## Task requirements
Return only those lines of the listing in which "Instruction" appears.

## Material shown
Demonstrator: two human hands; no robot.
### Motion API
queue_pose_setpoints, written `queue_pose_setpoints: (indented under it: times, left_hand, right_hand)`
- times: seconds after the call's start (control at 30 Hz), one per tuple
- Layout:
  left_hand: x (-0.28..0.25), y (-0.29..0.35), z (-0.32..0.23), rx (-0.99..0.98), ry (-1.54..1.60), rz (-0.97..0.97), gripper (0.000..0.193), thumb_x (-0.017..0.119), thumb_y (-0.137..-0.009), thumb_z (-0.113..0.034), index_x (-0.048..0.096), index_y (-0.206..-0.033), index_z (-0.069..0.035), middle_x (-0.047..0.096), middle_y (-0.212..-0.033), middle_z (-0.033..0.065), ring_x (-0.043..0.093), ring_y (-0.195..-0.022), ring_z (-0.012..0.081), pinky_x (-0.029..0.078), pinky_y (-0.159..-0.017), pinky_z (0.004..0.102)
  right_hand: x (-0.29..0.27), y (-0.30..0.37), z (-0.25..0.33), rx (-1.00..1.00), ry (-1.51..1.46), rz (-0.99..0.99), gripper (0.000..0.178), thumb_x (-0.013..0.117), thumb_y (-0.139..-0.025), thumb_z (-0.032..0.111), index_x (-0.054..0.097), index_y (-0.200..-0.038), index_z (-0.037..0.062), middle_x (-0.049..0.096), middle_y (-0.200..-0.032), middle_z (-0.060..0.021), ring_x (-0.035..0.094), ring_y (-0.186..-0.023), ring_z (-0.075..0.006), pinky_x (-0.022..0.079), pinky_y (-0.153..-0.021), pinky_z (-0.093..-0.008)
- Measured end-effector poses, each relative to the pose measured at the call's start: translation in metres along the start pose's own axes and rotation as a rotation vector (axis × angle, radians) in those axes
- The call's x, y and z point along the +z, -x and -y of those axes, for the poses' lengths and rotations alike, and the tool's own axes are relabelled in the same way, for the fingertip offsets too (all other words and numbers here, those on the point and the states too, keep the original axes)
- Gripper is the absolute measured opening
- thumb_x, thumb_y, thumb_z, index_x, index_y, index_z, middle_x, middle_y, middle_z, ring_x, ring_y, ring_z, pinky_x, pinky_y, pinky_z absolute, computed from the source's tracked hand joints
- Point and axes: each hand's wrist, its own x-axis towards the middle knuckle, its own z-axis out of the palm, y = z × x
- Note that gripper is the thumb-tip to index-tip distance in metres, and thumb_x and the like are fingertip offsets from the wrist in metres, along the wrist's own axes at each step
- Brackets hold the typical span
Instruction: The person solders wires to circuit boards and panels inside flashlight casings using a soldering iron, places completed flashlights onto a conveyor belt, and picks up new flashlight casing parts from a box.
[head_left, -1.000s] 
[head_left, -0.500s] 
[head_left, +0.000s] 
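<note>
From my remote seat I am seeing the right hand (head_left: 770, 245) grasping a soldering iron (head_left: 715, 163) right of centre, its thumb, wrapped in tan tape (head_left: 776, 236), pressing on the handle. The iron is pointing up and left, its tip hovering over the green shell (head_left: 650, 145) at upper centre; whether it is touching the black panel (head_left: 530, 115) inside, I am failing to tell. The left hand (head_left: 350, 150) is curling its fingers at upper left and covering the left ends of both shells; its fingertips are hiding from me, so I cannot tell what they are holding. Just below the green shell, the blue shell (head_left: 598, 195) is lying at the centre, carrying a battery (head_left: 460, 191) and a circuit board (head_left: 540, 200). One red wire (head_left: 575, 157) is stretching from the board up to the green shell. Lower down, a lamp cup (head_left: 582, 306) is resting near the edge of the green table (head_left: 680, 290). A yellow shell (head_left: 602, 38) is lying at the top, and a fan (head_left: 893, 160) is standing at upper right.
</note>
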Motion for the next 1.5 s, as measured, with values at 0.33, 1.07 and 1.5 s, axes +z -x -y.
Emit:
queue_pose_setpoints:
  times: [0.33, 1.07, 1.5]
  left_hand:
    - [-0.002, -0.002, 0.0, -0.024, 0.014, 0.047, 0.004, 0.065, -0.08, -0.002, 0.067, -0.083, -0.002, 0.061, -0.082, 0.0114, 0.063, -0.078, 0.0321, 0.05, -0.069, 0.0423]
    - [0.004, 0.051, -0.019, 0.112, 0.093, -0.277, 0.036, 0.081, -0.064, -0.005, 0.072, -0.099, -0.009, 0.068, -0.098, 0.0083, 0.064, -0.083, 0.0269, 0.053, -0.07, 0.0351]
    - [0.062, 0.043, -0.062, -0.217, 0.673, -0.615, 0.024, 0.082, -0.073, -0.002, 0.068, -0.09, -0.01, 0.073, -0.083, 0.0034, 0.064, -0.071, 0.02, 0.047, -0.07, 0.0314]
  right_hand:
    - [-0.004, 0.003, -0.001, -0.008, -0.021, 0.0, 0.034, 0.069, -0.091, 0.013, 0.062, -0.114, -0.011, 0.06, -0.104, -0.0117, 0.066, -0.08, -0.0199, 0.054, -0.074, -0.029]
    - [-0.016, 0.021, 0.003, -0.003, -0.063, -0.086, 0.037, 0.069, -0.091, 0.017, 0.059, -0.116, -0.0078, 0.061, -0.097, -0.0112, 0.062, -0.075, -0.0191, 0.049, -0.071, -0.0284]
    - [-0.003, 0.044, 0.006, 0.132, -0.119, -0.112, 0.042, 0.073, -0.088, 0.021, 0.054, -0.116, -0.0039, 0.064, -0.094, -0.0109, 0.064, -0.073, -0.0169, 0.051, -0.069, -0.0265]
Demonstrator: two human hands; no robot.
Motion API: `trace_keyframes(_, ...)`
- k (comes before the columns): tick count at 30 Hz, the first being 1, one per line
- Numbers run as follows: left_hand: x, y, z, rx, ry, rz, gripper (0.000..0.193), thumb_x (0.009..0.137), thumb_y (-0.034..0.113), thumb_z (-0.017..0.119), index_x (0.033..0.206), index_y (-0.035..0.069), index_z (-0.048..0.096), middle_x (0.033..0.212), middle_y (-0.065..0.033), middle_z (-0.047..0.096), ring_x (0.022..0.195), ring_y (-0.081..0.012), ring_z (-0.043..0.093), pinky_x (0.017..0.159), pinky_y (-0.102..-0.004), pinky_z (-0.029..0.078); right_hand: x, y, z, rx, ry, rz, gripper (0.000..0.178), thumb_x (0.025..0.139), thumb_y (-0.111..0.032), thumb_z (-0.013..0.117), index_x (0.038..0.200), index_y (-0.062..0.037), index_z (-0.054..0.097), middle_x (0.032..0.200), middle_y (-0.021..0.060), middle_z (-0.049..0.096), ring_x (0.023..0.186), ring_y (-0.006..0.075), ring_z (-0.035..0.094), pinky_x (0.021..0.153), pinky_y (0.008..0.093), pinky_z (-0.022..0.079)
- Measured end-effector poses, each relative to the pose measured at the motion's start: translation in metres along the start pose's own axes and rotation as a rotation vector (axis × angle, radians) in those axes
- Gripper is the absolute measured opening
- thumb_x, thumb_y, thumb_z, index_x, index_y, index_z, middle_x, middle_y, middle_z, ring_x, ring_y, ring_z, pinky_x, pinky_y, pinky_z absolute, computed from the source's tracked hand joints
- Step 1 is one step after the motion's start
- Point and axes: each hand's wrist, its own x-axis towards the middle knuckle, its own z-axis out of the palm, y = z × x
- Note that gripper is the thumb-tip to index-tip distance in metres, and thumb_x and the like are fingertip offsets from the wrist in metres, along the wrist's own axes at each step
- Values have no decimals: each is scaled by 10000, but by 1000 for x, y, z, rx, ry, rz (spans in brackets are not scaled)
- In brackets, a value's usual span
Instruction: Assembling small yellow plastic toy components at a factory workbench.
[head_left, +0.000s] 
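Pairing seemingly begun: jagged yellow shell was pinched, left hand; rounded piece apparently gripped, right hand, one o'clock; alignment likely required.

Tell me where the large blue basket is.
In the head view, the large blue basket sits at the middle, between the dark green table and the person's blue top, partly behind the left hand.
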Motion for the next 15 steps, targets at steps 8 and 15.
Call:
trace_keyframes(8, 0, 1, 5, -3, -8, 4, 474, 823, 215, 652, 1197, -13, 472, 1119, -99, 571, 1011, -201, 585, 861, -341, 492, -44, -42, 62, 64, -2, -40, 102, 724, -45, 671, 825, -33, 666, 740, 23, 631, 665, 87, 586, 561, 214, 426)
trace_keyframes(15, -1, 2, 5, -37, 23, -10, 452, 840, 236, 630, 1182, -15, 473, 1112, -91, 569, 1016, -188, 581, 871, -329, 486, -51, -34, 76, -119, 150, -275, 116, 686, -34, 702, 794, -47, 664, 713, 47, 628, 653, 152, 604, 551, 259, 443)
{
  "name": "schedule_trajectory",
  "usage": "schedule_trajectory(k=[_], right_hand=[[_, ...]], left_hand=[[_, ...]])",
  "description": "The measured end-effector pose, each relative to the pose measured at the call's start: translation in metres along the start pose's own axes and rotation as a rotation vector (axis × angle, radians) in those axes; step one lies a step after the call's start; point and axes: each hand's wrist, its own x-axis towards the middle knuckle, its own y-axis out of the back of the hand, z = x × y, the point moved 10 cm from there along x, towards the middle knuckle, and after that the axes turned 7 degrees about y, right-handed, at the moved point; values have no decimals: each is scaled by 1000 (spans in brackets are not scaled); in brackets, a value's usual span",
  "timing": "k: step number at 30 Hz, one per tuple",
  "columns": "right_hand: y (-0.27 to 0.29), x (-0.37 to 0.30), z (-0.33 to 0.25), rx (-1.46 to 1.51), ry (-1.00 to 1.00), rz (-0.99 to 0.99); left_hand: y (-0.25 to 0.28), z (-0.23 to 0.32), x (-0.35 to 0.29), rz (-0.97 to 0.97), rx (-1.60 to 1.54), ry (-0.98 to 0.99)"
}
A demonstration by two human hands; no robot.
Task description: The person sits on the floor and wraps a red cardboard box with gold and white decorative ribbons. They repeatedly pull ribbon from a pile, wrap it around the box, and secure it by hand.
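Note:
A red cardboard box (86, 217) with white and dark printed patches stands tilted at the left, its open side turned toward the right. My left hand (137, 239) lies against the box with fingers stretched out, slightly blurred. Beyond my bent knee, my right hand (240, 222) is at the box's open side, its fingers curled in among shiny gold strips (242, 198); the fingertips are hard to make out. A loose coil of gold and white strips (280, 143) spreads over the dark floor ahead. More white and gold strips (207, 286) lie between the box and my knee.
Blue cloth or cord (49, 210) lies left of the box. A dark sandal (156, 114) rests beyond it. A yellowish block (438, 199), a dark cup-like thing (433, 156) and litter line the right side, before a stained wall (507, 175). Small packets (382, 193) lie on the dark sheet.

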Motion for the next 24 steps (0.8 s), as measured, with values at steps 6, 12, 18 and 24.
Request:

## Result of the task
Instruction: The person solders wires to circuit boards and panels inside flashlight casings using a soldering iron, places completed flashlights onto a conveyor belt, and picks up new flashlight casing parts from a box.
Instruction: Assembling small yellow plastic toy components at a factory workbench.

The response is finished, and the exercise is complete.